-- Exercise objective --
Can you write out the whole listing exactly?

======== Collected data ========

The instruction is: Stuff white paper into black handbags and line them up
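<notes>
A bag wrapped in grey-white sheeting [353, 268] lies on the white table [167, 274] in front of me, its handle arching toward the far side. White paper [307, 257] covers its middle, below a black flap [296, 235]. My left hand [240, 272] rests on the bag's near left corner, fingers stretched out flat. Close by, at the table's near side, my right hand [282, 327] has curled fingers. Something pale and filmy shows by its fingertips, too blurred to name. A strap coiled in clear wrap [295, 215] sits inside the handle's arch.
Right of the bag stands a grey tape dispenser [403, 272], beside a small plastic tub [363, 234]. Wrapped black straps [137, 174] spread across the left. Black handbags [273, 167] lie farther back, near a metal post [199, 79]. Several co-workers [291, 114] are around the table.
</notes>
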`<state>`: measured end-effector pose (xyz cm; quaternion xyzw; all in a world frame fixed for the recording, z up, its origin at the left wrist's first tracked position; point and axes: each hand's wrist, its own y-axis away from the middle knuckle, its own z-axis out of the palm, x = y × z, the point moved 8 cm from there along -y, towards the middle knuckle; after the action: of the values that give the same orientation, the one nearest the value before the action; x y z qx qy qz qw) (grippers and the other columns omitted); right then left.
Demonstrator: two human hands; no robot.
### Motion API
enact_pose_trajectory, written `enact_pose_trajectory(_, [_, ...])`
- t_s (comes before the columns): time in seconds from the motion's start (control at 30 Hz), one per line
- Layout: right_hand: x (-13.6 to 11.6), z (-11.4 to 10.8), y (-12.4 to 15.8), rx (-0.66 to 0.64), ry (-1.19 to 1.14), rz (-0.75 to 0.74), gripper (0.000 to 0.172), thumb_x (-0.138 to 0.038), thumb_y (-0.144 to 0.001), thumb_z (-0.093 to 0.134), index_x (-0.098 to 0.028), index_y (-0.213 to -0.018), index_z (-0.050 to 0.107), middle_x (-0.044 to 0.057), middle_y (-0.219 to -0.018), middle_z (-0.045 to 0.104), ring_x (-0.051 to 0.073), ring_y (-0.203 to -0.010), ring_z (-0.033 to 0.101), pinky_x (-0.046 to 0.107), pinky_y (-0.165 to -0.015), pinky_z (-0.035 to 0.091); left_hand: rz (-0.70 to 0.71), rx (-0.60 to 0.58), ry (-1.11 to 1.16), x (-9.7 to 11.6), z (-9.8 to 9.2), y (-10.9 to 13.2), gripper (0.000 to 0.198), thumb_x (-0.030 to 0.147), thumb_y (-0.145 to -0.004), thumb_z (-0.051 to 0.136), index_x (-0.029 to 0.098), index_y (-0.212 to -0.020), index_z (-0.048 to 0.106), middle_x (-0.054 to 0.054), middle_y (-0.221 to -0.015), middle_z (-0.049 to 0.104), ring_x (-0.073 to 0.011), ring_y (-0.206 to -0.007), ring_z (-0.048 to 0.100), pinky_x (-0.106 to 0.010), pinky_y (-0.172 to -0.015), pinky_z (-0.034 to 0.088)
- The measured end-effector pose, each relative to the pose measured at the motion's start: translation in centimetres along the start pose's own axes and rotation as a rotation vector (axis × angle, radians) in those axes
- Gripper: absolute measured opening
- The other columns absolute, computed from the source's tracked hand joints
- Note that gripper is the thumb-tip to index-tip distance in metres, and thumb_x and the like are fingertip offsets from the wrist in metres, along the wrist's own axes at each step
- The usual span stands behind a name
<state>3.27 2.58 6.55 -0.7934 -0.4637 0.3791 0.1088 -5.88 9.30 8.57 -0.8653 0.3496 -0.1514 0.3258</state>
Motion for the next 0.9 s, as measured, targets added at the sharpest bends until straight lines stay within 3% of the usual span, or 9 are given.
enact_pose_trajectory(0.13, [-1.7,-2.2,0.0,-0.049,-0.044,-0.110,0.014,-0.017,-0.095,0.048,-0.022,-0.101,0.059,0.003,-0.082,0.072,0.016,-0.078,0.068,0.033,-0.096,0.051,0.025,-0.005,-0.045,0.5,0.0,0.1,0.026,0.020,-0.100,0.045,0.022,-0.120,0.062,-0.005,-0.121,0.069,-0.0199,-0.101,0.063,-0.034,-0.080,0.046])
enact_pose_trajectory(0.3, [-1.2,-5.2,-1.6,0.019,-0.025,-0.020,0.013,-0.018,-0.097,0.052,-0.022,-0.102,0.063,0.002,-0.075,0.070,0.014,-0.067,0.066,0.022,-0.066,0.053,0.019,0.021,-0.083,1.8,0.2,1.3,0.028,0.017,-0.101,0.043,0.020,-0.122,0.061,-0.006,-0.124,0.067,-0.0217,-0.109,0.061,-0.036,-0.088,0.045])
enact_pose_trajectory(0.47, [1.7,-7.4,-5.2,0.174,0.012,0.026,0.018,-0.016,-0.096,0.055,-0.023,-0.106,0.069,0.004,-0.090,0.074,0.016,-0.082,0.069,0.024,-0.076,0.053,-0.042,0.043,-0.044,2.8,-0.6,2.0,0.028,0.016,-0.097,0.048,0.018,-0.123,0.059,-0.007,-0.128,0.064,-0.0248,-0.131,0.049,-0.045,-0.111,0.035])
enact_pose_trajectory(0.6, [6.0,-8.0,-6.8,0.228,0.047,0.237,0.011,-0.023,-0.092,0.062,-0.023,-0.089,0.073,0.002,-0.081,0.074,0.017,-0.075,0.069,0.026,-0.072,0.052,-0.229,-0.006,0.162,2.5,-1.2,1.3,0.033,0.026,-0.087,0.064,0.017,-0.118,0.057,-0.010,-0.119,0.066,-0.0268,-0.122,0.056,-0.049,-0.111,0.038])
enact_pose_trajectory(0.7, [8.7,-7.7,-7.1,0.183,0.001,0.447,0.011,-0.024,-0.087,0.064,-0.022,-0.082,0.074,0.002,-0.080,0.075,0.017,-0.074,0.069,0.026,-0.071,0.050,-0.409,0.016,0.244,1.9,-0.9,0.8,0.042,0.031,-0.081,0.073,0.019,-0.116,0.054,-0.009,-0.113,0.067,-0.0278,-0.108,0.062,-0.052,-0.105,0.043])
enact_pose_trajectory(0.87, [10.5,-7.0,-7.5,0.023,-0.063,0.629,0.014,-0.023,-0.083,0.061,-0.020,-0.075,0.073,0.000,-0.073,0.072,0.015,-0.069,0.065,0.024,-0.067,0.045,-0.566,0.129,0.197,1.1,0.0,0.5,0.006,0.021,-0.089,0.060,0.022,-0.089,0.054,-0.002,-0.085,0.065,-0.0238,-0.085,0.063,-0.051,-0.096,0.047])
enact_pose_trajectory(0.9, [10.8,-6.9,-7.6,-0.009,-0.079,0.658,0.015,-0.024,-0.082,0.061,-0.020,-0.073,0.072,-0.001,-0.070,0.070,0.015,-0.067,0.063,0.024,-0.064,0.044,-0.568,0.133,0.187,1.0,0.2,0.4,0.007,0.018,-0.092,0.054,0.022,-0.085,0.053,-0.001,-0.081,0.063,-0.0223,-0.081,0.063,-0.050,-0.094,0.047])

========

-- Response for this exercise --
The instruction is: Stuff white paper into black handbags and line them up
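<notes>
A bag wrapped in grey-white sheeting [353, 268] lies on the white table [167, 274] in front of me, its handle arching toward the far side. White paper [307, 257] covers its middle, below a black flap [296, 235]. My left hand [240, 272] rests on the bag's near left corner, fingers stretched out flat. Close by, at the table's near side, my right hand [282, 327] has curled fingers. Something pale and filmy shows by its fingertips, too blurred to name. A strap coiled in clear wrap [295, 215] sits inside the handle's arch.
Right of the bag stands a grey tape dispenser [403, 272], beside a small plastic tub [363, 234]. Wrapped black straps [137, 174] spread across the left. Black handbags [273, 167] lie farther back, near a metal post [199, 79]. Several co-workers [291, 114] are around the table.
</notes>
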`<state>`: measured end-effector pose (xyz cm; quaternion xyzw; all in a world frame fixed for the recording, z up, its origin at the left wrist's first tracked position; point and axes: each hand's wrist, its own y-axis away from the middle knuckle, its own z-axis out of the palm, x = y × z, the point moved 8 cm from there along -y, towards the middle knuckle; after the action: of the values that give the same orientation, the one nearest the value before the action; x y z qx qy qz qw) (grippers and the other columns omitted); right then left.
Demonstrator: two human hands; no robot.
### Motion API
enact_pose_trajectory, written `enact_pose_trajectory(_, [_, ...])`
- t_s (comes before the columns): time in seconds from the motion's start (control at 30 Hz), one per line
- Layout: right_hand: x (-13.6 to 11.6), z (-11.4 to 10.8), y (-12.4 to 15.8), rx (-0.66 to 0.64), ry (-1.19 to 1.14), rz (-0.75 to 0.74), gripper (0.000 to 0.172), thumb_x (-0.138 to 0.038), thumb_y (-0.144 to 0.001), thumb_z (-0.093 to 0.134), index_x (-0.098 to 0.028), index_y (-0.213 to -0.018), index_z (-0.050 to 0.107), middle_x (-0.044 to 0.057), middle_y (-0.219 to -0.018), middle_z (-0.045 to 0.104), ring_x (-0.051 to 0.073), ring_y (-0.203 to -0.010), ring_z (-0.033 to 0.101), pinky_x (-0.046 to 0.107), pinky_y (-0.165 to -0.015), pinky_z (-0.035 to 0.091); left_hand: rz (-0.70 to 0.71), rx (-0.60 to 0.58), ry (-1.11 to 1.16), x (-9.7 to 11.6), z (-9.8 to 9.2), y (-10.9 to 13.2), gripper (0.000 to 0.198), thumb_x (-0.030 to 0.147), thumb_y (-0.145 to -0.004), thumb_z (-0.051 to 0.136), index_x (-0.029 to 0.098), index_y (-0.212 to -0.020), index_z (-0.048 to 0.106), middle_x (-0.054 to 0.054), middle_y (-0.221 to -0.015), middle_z (-0.049 to 0.104), ring_x (-0.073 to 0.011), ring_y (-0.206 to -0.007), ring_z (-0.048 to 0.100), pinky_x (-0.106 to 0.010), pinky_y (-0.172 to -0.015), pinky_z (-0.034 to 0.088)
- The measured end-effector pose, each relative to the pose measured at the motion's start: translation in centimetres along the start pose's own axes and rotation as a rotation vector (axis × angle, radians) in those axes
- Gripper: absolute measured opening
- The other columns absolute, computed from the source's tracked hand joints
- Note that gripper is the thumb-tip to index-tip distance in metres, and thumb_x and the like are fingertip offsets from the wrist in metres, along the wrist's own axes at each step
- The usual span stands behind a name
<state>3.27 2.58 6.55 -0.7934 -0.4637 0.3791 0.1088 -5.88 9.30 8.57 -0.8653 0.3496 -0.1514 0.3258</state>
Motion for the next 0.9 s, as measured, targets added at the sharpest bends until straight lines stay within 3% of the usual span, or 9 are given.
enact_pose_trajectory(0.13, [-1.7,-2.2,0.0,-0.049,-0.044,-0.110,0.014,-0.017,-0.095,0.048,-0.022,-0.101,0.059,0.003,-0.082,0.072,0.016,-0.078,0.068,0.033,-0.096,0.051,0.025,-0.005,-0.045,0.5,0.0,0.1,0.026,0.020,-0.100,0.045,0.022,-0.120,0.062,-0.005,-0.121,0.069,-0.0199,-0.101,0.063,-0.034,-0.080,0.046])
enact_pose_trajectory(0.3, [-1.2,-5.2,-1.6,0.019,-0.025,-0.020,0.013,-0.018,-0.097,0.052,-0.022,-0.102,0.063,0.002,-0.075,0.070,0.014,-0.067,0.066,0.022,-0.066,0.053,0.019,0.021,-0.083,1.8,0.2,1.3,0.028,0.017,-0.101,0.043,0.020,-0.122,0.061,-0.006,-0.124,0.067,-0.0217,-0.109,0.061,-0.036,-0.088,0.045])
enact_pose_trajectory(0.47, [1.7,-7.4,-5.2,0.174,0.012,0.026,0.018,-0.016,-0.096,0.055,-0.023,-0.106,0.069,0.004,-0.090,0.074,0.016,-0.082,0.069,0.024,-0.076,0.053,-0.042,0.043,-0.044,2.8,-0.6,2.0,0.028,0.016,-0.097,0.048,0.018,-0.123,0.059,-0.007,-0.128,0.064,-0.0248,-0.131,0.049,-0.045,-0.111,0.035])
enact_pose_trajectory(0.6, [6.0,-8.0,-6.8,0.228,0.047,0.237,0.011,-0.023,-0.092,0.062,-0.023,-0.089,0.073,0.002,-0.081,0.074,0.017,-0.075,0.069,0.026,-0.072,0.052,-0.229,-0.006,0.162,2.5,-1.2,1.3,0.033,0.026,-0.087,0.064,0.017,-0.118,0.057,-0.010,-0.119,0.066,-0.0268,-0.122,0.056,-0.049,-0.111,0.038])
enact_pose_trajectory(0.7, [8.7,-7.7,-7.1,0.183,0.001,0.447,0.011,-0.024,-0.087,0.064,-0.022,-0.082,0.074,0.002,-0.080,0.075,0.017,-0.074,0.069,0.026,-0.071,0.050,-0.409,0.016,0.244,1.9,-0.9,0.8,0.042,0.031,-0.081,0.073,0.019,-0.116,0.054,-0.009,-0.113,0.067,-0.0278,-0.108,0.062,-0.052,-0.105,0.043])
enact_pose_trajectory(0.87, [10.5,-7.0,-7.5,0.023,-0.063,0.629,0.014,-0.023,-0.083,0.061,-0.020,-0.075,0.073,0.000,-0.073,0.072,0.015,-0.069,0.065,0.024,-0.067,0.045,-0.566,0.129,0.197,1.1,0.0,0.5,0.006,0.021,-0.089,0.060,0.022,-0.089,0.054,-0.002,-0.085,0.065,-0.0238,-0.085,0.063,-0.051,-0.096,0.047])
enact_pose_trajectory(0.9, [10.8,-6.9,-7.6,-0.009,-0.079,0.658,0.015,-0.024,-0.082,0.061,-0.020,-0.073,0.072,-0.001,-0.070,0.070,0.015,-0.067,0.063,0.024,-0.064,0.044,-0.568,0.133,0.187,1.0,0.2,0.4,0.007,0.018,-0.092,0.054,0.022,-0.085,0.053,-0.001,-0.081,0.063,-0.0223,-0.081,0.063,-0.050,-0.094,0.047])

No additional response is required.